Le directeur de recherche de l’INSAF développe ce propos en soulignant les stéréotypes pouvant être véhiculés dans la sphère médiatique occidentale. « Ces médias dressent un portrait négatif des musulmans.e.s. Ce genre de rhétoriques discriminatoires est très dangereuse, et pousse à la généralisation », déplore-t-il. Une rhétorique qui, selon Hakimi, se manifeste sur le campus par les actes d’étudiant.e.s mal-informé.e.s faisant l’amalgame entre Arabes et Musulman.e.s, qui se concrétise aux yeux de tou.te.s par des graffitis injurieux sur les murs, affirmant par exemple « Morts à tous les Arabes ».
Silence inquiétant
La communauté musulmane de l’U d’O s’interroge sur l’attitude « silencieuse » de l’administration universitaire face à ces cas d’islamophobie sur le campus.
Pour faire face à ce silence, la vice-présidente interne de l’UOMSA s’est dotée d’une mission qui consiste essentiellement à entretenir les communications avec l’Université et ses groupes affiliés. Mallick exprime son dépit vis-à-vis de ce silence : « Nous avons fourni des preuves tangibles d’islamophobie sur le campus et des mesures concrètes que l’Université pourrait entreprendre pour montrer son soutien à ses étudiants, mais elle n’est pas disposée à le faire ».
Ce silence administratif est d’autant plus frappant lorsque l’on compare la réaction de l’Université à d’autres formes de discrimination, comme la nomination récente d’un conseiller contre l’antisémitisme, soutient Hakimi. Le directeur de recherche de l’INSAF mentionne, revenant sur cet événement, que cette personne « a eu des propos très blessants pour notre communauté, affectant aussi bien les étudiant.e.s mulsulman.e.s que les étudiant.e.s juif.ve.s ». La démission volontaire qui a suivi est, selon Hakimi, révélatrice du pouvoir des étudiant.e.s à se réunir et dénoncer ce qui est injuste. Dans ce cas-ci, « l’Université a clairement favorisé certain.e.s étudiant.e.s par rapport à d’autres », poursuit Hakimi.

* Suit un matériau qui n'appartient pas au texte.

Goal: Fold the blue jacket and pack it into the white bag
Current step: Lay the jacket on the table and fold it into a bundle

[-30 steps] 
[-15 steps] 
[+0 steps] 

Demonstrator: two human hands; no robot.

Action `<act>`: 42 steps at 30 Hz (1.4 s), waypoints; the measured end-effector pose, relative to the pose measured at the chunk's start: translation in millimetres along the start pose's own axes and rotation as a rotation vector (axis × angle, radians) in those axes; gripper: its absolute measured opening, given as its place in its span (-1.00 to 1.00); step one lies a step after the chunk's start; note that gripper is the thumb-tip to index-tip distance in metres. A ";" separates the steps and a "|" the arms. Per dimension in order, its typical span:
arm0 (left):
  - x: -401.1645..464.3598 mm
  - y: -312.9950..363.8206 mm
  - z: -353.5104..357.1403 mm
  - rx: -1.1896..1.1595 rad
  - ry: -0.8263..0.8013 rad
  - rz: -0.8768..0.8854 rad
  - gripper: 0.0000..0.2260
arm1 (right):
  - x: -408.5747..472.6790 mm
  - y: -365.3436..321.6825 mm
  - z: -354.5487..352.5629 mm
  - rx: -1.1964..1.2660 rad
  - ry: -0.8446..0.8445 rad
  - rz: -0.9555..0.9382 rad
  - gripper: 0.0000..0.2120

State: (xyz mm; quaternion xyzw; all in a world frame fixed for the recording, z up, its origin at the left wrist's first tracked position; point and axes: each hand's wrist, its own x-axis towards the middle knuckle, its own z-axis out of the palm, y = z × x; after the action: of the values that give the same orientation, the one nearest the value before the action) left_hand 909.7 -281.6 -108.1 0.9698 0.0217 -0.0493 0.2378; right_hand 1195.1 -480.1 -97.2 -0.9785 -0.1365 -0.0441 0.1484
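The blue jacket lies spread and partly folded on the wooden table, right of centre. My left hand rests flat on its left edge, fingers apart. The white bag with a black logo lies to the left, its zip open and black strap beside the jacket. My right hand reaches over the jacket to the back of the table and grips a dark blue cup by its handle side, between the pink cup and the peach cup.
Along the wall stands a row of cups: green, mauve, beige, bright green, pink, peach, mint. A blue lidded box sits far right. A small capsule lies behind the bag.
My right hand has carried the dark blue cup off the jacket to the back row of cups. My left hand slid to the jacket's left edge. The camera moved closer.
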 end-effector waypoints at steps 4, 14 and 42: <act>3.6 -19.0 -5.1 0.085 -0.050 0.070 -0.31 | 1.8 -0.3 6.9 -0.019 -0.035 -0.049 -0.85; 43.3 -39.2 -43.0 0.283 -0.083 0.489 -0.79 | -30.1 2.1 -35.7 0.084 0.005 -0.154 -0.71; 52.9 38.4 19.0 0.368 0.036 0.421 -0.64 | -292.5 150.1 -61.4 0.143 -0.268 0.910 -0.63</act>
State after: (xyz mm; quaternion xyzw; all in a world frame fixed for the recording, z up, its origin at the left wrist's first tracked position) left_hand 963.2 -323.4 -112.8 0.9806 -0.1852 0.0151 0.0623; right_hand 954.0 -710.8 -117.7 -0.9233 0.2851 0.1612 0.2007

C’est une « double peine », selon lui, de subir de tels actes et de les voir demeurer impunis. Ce double standard pourrait s’expliquer par l’importance que donne l’Université à son image publique : Hakimi et Mallick soulignent cette préoccupation en rappelant les liens financiers de l’établissement avec des donateurs et entreprises qui pourraient influencer sa prise de décision.
Communauté solidaire
À défaut d’une sensibilisation de la part de l’Université, les associations étudiantes ont pris le devant pour protéger et soutenir leurs pairs.
L’INSAF a notamment pour mission principale « d’éduquer et de partager l’importance des efforts entrepris » pour résoudre cette situation, affirme Hakimi. Ce dernier met l’accent sur la nécessité de lutter contre « l’ignorance » en déconstruisant les préjugés existants, pour les remplacer par une meilleure définition de l’islam. En parallèle, UOMSA fournit une assistance directe aux membres de sa communauté susceptibles ou ayant directement été affectés.

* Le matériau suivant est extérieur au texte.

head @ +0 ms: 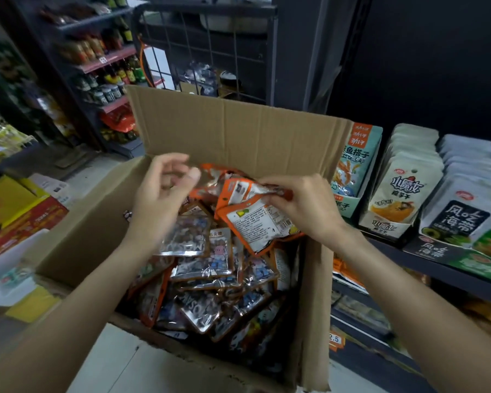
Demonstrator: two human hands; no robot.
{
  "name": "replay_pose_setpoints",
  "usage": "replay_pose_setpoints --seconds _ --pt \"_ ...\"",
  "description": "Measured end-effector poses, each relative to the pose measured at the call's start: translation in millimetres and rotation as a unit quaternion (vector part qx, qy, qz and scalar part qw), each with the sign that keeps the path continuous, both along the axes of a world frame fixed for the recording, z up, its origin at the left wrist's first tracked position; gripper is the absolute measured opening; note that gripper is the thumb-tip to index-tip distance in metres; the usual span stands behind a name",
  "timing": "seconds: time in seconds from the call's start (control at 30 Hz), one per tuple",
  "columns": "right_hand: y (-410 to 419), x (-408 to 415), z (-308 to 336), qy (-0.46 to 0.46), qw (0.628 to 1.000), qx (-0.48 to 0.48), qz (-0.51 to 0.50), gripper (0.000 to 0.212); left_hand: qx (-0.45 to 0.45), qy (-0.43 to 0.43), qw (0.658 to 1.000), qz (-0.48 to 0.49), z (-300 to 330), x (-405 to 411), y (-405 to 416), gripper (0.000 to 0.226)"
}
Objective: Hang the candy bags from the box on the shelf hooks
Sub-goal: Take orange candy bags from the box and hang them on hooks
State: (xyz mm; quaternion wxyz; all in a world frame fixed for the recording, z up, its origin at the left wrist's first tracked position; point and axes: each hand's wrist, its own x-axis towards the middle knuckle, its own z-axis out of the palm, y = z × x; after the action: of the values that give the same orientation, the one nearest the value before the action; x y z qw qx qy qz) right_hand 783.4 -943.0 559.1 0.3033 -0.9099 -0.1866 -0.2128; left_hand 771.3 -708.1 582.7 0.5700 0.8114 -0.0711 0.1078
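An open cardboard box [233, 131] stands in front of me, filled with several orange-edged candy bags [201, 268]. My right hand [304, 208] grips a bunch of these bags [255, 219] by their top edges, held just above the pile with their white label backs facing up. My left hand [159, 191] hovers over the box's left side, blurred, fingers curled and apart, holding nothing that I can see. No shelf hooks are visible in this view.
A dark shelf [425, 251] on the right carries upright snack packets [400, 194]. A wire cage trolley [210, 52] stands behind the box. Bottle shelves [108, 61] are at the back left, and red and yellow cartons [17, 217] lie on the left.
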Motion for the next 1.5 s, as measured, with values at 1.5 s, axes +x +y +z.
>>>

En plus de l’organisation d’événements portés sur la prière et la santé mentale, l’association étudiante a également fait en sorte de « fournir un service de soutien psychologique professionnel grâce à un partenariat avec Ruth Therapy », annonce Mallick. Malgré leurs efforts de collaborations avec de plus grandes institutions, comme Le Conseil national des musulmans canadiens (CNMC), les deux intervenant.e.s interrogé.e.s par La Rotonde reconnaissent les limites de leurs initiatives. Leurs contributions ne suffisent pas à contrer cette vague d’islamophobie. Ils.elles appellent ainsi l’Université à prendre des mesures concrètes.